▶ _Exercise_: Below is a listing; reproduce each line of it exactly.

▶ _Data section_:
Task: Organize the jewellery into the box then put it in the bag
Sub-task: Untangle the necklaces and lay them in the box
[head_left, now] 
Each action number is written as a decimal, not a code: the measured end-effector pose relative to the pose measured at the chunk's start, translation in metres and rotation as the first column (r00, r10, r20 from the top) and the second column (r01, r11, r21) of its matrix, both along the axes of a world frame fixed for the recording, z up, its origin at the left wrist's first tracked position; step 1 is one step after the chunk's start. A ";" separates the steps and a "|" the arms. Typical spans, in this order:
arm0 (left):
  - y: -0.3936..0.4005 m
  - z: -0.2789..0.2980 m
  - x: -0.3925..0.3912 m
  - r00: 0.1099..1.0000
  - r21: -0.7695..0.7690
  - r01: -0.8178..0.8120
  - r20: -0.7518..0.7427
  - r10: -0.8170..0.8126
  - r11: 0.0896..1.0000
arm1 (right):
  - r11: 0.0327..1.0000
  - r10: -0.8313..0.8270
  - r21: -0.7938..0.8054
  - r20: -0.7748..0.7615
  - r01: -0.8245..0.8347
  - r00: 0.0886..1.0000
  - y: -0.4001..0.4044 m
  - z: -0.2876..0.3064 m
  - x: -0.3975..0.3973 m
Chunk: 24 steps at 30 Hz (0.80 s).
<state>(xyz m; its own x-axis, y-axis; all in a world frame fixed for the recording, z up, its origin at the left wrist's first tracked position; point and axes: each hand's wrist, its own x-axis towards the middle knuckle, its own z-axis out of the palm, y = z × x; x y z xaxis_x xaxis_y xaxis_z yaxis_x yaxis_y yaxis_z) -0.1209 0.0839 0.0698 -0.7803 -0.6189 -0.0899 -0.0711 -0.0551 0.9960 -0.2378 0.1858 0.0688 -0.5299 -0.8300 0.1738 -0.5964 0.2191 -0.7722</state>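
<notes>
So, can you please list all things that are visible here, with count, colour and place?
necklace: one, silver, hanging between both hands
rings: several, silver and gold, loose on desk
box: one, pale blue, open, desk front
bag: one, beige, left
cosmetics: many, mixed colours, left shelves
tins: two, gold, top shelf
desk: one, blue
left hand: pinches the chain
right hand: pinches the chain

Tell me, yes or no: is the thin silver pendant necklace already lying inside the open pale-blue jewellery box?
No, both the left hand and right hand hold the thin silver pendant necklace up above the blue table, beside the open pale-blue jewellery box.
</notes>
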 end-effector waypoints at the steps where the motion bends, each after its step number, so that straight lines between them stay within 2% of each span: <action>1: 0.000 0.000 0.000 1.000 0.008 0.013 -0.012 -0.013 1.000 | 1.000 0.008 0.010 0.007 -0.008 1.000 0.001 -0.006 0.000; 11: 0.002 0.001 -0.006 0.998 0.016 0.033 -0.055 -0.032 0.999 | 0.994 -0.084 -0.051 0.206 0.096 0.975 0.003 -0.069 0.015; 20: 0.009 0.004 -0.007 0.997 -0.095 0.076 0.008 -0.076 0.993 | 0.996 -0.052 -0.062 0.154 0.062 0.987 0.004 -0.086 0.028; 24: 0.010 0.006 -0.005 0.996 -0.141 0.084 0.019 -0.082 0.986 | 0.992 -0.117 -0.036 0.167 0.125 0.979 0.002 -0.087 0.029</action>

▶ _Problem solution_:
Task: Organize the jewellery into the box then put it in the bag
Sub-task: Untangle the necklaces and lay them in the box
[head_left, now] 
Each action number is written as a decimal, not a code: the measured end-effector pose relative to the pose measured at the chunk's start, translation in metres and rotation as the first column (r00, r10, r20 from the top) and the second column (r01, r11, r21) of its matrix, both along the axes of a world frame fixed for the recording, z up, its origin at the left wrist's first tracked position; step 1 is one step after the chunk's start. A ";" separates the steps and a "|" the arms. Typical spans, in this order:
arm0 (left):
  - y: -0.3936..0.4005 m
  - z: -0.2789..0.2980 m
  - x: -0.3925..0.3912 m
  - r00: 0.1099..1.0000
  - r21: -0.7695..0.7690
  - r01: -0.8178..0.8120
  - r20: -0.7518..0.7427
  - r10: -0.8170..0.8126
  - r11: 0.0896..1.0000
arm1 (right):
  - r11: 0.0327..1.0000
  - r10: -0.8313..0.8270
  - r21: -0.7938..0.8054
  - r20: -0.7748..0.7615
  - r01: -0.8245..0.8347
  - r00: 0.0886..1.0000
  - y: -0.4001..0.4044 m
  - z: -0.2876..0.3064 m
  - x: -0.3975..0.3973 m
Chunk: 24 steps at 30 Hz (0.80 s).
<state>(xyz m; its own x-axis, y-axis; all in a world frame fixed for the recording, z up, its origin at the left wrist's first tracked position; point and axes: each hand's wrist, its own x-axis towards the middle knuckle, its own z-axis out of the palm, y = z × x; x y z xaxis_x xaxis_y xaxis_z yaxis_x yaxis_y yaxis_z) -0.1209 0.0839 0.0698 -0.7803 -0.6189 -0.0899 -0.0711 -0.0551 0.9960 -0.2378 0.1858 0.0688 -0.5299 -0.8300 0.1738 -0.5964 0.2191 -0.7722</state>
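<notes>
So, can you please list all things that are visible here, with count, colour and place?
necklace: one, silver, hanging between both hands
rings: several, silver and gold, loose on desk
box: one, pale blue, open, desk front
bag: one, beige, left
cosmetics: many, mixed colours, left shelves
tins: two, gold, top shelf
desk: one, blue
left hand: pinches the chain
right hand: pinches the chain

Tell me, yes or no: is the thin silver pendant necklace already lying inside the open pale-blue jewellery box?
No, both the left hand and right hand hold the thin silver pendant necklace up above the blue table, beside the open pale-blue jewellery box.
</notes>
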 end-effector waypoints at the steps where the motion bends, each after its step number, so that straight lines between them stay within 2% of each span: <action>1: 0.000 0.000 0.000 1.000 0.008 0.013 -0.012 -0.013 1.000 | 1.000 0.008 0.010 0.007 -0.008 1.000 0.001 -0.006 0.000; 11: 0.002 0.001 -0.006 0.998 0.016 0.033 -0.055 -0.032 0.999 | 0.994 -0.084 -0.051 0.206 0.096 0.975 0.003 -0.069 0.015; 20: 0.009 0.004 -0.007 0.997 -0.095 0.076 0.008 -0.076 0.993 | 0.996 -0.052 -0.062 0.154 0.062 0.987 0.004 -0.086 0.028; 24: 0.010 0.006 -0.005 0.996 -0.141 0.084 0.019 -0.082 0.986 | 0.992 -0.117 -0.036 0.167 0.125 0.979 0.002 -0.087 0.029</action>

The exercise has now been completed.